Лойма заметила ее, обмершую от страха, и на миг остановилась, а потом, выронив свою драгоценную ношу, упавшую на землю с глухим стуком, медленно поплыла ближе, вытянув вперед сухие суставчатые руки.
— Не мертвое! Вкус-с-но! — надрывно захрипела она.
«И на что я рассчитывала?» — с ужасом подумала Ялика, испуганно пятясь назад от надвигающейся угрозы, пока не уперлась спиной в шершавый ствол дерева.

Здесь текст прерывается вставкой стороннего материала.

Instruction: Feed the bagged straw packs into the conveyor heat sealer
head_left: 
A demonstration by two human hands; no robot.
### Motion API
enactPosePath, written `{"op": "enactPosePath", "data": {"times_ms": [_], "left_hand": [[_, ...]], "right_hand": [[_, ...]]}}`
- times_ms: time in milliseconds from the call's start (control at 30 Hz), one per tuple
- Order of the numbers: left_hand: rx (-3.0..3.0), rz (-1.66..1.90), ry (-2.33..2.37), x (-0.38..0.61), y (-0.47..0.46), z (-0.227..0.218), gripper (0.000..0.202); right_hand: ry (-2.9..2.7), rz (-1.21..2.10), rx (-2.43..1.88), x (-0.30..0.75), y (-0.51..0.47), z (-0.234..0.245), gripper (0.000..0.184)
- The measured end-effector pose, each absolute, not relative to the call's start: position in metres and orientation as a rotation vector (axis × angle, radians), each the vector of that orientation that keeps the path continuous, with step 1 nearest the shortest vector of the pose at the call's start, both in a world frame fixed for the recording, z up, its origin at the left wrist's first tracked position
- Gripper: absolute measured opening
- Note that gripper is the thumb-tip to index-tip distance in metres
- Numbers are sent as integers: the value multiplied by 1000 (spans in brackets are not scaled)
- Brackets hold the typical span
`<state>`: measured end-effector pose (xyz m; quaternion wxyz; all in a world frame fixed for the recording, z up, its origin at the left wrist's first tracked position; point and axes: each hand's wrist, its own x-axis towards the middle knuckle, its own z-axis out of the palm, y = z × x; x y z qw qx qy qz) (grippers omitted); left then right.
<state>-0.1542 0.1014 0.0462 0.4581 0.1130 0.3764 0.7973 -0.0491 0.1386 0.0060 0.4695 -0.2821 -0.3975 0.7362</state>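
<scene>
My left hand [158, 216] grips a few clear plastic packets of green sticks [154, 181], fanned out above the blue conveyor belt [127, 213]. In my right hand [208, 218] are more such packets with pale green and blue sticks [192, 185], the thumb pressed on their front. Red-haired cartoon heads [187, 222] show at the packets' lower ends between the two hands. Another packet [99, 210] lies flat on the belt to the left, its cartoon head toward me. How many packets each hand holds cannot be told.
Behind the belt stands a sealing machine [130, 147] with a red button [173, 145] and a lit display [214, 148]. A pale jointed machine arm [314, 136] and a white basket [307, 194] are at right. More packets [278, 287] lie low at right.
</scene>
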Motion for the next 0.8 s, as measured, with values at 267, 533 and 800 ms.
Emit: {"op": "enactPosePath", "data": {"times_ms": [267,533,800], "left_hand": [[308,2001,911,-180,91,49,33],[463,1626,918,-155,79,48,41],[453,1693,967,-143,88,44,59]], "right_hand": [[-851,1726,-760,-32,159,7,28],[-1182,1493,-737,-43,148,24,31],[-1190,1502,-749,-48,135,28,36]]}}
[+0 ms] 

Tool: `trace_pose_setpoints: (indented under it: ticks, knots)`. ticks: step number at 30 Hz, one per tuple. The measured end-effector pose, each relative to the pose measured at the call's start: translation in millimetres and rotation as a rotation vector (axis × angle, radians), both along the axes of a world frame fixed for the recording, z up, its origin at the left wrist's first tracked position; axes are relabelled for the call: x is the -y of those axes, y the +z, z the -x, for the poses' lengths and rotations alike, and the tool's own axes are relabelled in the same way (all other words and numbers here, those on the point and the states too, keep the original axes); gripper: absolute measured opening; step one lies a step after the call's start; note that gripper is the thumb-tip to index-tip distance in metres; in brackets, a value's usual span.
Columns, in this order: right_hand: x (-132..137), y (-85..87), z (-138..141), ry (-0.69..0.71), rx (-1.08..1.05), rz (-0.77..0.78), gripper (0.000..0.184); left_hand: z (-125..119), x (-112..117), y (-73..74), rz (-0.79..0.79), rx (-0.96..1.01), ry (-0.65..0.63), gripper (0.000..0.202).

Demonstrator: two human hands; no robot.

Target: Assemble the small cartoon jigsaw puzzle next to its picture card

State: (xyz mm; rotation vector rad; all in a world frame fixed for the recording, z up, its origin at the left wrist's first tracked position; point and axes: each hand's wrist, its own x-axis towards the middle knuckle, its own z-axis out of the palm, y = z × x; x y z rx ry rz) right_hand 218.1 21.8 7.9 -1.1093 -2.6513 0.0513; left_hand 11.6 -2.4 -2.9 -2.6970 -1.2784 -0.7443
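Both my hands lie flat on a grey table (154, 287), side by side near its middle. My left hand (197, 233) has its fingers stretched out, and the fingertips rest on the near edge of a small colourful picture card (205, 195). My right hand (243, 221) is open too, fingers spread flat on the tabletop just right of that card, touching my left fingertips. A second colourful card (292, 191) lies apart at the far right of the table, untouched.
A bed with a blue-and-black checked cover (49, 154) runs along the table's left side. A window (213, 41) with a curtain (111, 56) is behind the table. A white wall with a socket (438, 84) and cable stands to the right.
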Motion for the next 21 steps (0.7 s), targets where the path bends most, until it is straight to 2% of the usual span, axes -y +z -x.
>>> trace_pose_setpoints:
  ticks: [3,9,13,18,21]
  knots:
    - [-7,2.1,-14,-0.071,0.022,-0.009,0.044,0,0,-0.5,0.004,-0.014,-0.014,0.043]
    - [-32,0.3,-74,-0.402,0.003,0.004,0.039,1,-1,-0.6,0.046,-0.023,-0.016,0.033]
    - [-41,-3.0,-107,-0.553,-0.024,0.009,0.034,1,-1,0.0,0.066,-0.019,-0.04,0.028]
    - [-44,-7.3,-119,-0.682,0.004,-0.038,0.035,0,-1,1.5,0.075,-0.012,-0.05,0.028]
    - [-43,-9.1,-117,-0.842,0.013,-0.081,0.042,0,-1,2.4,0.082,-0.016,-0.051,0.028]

В мире живых силу всегда можно было взять взаймы у окружающей природы, щедро делившейся своим могуществом с любым, кто мог призывать ее на помощь. Здесь же, на изнанке мира, все давно и необратимо умерло. Ни одного проблеска жизни. Ничего того, что обычно позволяло ей творить ворожбу. И даже собственное тело не могло прийти на помощь. Сейчас она сама была призраком, душой, лишенной тела, которое осталось лежать на полу дома травницы, почти бездыханное и лишенное проблеска жизни.